:: Data for this task

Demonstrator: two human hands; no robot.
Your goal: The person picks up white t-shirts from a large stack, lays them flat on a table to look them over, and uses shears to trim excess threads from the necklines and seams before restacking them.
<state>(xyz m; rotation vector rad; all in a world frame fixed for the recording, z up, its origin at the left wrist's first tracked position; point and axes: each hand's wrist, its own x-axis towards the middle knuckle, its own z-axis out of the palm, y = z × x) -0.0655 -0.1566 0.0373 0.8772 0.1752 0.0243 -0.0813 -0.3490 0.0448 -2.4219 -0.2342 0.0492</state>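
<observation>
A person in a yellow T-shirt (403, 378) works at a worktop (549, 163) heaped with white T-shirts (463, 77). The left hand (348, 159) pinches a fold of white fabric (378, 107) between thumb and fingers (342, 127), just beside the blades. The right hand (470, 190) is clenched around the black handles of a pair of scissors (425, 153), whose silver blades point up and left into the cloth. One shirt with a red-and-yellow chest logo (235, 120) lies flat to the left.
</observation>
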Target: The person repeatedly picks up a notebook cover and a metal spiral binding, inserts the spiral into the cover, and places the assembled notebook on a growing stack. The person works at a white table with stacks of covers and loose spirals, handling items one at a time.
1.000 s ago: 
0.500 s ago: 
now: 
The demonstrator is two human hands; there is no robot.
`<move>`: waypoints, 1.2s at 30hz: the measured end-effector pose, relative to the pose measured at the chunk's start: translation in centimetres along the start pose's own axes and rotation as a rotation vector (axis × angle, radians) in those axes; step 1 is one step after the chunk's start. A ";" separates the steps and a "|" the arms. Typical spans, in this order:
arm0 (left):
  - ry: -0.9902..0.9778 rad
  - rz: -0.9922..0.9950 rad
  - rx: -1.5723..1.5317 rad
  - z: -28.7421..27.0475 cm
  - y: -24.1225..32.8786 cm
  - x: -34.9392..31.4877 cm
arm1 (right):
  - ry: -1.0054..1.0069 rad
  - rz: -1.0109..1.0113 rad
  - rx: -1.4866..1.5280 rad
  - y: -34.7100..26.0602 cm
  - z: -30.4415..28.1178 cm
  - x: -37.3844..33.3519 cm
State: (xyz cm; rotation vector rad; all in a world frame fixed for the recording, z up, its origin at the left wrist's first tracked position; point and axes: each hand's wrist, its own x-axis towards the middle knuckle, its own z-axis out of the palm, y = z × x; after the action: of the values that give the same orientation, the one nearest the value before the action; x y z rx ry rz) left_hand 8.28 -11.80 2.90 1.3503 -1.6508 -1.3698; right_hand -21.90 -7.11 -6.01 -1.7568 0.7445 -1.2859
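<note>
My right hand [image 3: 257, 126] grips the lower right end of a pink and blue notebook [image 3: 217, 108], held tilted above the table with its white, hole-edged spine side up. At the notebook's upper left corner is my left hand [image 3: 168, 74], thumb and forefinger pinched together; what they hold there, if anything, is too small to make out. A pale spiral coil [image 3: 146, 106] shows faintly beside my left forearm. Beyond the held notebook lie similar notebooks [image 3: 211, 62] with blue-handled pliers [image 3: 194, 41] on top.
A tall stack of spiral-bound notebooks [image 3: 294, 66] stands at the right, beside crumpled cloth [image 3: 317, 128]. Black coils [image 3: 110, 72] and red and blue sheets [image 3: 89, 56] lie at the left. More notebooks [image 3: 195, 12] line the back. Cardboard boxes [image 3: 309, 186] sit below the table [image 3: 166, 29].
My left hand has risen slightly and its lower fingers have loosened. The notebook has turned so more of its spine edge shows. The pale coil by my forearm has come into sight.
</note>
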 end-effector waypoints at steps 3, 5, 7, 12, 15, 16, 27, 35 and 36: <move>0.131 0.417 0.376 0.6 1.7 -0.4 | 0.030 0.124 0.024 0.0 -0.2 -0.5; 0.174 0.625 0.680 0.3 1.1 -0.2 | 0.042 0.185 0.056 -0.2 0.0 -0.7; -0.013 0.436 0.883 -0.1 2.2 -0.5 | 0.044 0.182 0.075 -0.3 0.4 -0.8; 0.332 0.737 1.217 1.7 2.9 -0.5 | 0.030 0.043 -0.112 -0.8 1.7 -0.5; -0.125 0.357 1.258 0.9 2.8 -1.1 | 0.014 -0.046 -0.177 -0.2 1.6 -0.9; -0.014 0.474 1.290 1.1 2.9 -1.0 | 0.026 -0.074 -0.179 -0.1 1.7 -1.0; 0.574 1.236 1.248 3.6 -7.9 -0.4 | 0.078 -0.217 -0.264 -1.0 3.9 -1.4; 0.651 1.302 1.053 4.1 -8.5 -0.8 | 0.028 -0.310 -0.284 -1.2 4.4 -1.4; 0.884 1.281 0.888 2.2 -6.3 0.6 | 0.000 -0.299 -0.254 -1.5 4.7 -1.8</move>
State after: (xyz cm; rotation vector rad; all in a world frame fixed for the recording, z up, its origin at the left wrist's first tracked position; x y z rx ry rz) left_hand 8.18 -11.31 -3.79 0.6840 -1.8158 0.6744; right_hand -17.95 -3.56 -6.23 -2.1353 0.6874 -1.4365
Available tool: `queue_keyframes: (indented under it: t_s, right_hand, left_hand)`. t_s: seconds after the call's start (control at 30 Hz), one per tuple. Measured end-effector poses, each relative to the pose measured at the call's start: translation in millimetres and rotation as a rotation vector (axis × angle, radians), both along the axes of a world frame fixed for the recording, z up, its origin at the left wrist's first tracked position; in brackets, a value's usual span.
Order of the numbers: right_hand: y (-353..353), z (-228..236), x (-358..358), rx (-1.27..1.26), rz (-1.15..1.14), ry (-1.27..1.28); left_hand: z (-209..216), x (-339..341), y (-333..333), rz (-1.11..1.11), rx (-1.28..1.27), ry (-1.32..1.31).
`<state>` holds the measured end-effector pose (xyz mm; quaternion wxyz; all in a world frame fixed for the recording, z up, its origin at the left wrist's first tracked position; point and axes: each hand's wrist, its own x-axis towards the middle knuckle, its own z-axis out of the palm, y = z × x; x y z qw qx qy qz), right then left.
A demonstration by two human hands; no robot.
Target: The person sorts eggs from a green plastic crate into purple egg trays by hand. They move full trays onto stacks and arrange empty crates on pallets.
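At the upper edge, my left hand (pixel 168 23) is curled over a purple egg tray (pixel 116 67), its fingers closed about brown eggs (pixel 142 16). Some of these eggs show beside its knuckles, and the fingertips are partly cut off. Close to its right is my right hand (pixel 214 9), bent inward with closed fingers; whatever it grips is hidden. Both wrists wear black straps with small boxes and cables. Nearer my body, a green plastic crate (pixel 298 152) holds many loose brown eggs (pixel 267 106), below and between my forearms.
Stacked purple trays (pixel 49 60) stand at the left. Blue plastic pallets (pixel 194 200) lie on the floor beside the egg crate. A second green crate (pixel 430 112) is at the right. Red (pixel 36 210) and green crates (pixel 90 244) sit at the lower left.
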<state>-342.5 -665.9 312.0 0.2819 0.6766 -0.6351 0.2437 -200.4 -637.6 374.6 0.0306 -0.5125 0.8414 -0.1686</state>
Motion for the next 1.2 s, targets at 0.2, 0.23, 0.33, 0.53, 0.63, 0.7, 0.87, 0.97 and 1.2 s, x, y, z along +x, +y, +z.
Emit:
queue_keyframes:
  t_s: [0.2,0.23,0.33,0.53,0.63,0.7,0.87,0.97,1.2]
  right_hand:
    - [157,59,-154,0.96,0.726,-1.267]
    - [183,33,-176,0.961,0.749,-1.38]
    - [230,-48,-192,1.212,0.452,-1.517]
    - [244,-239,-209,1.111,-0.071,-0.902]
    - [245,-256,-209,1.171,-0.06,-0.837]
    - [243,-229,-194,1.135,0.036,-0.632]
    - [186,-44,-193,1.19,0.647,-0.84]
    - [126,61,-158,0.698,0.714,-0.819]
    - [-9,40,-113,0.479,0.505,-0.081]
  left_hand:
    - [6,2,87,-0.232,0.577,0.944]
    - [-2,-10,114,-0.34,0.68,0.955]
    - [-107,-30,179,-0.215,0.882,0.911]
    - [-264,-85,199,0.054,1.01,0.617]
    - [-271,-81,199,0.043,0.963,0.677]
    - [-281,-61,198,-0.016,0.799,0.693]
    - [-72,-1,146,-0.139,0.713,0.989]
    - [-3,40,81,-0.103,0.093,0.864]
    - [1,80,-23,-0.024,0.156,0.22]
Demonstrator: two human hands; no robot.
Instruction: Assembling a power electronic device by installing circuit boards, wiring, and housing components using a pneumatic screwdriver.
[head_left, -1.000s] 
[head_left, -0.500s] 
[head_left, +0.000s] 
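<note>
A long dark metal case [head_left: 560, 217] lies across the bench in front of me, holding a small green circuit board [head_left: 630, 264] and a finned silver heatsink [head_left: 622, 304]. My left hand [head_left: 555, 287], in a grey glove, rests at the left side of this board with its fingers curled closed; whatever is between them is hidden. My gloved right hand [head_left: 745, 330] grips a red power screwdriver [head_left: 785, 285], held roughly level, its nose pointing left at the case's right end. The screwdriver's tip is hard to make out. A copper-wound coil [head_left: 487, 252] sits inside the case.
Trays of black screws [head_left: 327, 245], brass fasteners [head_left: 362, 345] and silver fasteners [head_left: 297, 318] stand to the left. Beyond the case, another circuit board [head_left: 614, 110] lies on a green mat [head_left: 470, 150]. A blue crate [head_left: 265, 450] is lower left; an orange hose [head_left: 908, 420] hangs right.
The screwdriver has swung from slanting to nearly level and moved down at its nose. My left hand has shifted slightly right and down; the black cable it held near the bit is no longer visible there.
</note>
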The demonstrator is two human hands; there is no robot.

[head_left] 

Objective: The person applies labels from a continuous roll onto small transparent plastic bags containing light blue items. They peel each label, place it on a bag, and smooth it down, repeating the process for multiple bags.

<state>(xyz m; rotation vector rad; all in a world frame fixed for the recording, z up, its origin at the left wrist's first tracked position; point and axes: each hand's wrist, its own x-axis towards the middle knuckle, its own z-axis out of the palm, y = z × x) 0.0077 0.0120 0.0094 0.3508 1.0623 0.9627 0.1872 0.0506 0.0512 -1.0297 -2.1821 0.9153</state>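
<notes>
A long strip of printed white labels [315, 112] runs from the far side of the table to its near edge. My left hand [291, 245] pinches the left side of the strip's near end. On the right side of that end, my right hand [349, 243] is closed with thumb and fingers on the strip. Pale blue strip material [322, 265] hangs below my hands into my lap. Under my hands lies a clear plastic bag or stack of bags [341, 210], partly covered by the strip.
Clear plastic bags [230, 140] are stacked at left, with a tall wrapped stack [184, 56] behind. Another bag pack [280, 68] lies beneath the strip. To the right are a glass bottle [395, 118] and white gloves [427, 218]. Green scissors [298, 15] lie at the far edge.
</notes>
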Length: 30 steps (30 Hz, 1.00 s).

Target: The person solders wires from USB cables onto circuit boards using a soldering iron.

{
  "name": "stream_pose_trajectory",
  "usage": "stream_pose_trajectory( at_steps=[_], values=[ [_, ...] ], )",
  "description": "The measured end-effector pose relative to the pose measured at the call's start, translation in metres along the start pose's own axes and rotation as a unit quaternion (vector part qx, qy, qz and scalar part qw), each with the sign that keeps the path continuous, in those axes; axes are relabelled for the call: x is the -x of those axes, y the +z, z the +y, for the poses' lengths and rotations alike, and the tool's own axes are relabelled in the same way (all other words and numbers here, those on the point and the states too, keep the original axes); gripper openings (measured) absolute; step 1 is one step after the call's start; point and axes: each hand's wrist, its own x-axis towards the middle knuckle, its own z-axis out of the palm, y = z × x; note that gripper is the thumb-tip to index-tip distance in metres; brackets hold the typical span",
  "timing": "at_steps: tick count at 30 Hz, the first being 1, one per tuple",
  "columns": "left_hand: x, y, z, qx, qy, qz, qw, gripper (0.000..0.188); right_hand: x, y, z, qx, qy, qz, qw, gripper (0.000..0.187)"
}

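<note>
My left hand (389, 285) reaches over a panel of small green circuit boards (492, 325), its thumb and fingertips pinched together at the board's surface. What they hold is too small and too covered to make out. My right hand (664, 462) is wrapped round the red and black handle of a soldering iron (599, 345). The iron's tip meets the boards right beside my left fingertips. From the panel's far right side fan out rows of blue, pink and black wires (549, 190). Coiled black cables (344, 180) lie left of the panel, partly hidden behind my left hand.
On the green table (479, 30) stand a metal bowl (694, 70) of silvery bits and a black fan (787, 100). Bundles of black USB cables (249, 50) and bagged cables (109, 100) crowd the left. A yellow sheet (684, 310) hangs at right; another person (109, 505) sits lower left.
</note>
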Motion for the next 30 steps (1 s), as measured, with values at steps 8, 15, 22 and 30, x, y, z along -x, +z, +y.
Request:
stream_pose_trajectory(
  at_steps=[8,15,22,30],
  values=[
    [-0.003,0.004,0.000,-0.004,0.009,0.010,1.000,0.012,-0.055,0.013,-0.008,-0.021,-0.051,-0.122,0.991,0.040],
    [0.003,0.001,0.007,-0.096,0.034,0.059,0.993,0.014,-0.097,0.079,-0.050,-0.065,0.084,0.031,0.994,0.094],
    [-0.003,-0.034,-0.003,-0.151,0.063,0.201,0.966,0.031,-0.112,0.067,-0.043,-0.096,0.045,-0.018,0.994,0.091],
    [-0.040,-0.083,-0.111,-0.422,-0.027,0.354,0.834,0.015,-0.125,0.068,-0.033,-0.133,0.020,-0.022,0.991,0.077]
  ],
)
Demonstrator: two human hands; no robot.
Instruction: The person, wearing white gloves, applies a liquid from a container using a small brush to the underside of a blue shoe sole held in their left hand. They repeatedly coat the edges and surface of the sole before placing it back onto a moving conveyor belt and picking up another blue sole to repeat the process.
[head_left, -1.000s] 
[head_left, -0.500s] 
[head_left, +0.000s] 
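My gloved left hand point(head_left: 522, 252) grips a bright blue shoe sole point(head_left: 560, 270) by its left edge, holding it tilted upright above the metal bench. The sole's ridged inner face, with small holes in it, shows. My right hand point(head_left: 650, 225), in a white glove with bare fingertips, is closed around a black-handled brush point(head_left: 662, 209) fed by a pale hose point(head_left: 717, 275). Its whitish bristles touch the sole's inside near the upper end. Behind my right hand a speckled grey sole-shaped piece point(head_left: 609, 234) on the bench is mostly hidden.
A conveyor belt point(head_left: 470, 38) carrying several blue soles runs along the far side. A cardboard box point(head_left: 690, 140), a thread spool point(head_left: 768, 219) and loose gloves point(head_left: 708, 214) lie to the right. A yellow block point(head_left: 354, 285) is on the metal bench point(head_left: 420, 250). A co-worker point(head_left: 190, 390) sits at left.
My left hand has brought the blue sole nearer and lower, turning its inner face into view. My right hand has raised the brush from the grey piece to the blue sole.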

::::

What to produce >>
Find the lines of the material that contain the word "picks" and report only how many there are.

Response for this exercise >>
2